The Maximum Likelihood Estimators of the Gaussian (Normal) distribution parameters are among the most important results in statistics. For \(X_1, \ldots, X_n \sim N(\mu, \sigma^2)\), the MLE provides closed-form estimators for both the mean \(\mu\) and variance \(\sigma^2\). This section derives these estimators, analyzes their properties, and connects the results to the broader theory of estimation.

The Normal Log-Likelihood

For an iid sample \(x_1, \ldots, x_n\) from \(N(\mu, \sigma^2)\), the log-likelihood is:

\[\ell(\mu, \sigma^2) = -\frac{n}{2}\log(2\pi) - \frac{n}{2}\log(\sigma^2) - \frac{1}{2\sigma^2}\sum_{i=1}^n (x_i - \mu)^2\]

Deriving the MLEs

MLE of mu

Differentiate with respect to \(\mu\):

\[\frac{\partial \ell}{\partial \mu} = \frac{1}{\sigma^2}\sum_{i=1}^n (x_i - \mu) = \frac{n}{\sigma^2}(\bar{x} - \mu)\]

Setting to zero:

\[\bar{x} - \mu = 0 \implies \boxed{\hat{\mu}_{\text{MLE}} = \bar{X} = \frac{1}{n}\sum_{i=1}^n X_i}\]

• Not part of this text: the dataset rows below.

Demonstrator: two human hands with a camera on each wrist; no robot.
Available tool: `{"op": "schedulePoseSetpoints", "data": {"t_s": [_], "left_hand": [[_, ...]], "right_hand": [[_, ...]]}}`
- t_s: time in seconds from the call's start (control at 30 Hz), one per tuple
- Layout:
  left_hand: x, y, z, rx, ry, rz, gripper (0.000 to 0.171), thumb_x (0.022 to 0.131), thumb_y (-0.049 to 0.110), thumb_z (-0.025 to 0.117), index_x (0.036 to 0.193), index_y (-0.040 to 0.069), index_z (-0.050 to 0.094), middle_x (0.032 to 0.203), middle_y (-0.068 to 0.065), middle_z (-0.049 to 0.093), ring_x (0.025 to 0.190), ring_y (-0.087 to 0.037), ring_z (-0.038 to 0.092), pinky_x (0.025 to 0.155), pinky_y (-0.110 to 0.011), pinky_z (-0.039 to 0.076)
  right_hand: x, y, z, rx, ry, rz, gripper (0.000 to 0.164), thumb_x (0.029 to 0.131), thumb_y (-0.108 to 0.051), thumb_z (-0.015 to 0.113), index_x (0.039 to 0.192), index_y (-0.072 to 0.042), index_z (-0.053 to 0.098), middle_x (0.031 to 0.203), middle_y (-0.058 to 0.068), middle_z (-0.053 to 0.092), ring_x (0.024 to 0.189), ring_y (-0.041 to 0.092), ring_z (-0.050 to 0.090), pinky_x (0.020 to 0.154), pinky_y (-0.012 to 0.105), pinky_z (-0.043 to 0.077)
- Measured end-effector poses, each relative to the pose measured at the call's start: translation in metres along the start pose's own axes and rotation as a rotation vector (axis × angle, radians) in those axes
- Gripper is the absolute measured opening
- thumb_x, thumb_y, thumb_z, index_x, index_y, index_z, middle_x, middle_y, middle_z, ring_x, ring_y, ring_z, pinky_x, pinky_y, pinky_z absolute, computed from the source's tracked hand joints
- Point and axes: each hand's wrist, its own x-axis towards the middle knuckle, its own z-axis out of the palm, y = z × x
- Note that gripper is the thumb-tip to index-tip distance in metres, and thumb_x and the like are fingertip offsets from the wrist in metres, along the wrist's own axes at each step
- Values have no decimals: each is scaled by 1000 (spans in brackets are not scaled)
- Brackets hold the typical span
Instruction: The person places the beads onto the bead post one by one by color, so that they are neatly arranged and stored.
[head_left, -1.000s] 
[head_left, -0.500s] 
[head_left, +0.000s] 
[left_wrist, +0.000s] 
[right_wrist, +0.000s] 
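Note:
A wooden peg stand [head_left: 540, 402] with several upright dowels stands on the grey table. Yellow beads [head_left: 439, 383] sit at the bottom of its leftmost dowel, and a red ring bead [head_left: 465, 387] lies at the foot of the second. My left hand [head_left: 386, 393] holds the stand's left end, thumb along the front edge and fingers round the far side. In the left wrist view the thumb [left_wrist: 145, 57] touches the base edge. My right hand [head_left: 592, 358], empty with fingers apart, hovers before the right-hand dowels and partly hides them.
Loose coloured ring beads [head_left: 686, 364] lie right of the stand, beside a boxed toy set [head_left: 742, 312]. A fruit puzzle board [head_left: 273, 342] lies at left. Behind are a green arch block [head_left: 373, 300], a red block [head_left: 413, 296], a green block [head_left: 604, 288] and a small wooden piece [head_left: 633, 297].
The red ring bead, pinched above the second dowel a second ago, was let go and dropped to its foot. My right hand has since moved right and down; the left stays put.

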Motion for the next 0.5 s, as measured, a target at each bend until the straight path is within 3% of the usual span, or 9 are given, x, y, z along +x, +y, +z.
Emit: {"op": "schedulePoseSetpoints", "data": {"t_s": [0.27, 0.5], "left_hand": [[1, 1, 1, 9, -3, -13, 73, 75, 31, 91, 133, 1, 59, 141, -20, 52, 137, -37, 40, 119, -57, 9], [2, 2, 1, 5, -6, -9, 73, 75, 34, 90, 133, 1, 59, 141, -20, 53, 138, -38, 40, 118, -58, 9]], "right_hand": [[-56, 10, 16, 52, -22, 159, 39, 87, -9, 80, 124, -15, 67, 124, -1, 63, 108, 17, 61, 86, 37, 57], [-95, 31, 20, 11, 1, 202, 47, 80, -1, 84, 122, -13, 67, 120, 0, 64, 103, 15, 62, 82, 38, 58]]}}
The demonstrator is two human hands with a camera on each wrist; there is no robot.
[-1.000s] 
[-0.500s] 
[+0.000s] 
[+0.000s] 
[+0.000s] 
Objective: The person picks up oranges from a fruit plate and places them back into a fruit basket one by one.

The MLE of the mean is the sample mean.

MLE of sigma-squared

Differentiate with respect to \(\sigma^2\) (treating \(\sigma^2\) as a single variable):

\[\frac{\partial \ell}{\partial \sigma^2} = -\frac{n}{2\sigma^2} + \frac{1}{2\sigma^4}\sum_{i=1}^n (x_i - \mu)^2\]

Setting to zero and substituting \(\hat{\mu} = \bar{x}\):

\[-\frac{n}{2\sigma^2} + \frac{1}{2\sigma^4}\sum_{i=1}^n (x_i - \bar{x})^2 = 0\]
\[\sigma^2 = \frac{1}{n}\sum_{i=1}^n (x_i - \bar{x})^2\]
\[\boxed{\hat{\sigma}^2_{\text{MLE}} = \frac{1}{n}\sum_{i=1}^n (X_i - \bar{X})^2}\]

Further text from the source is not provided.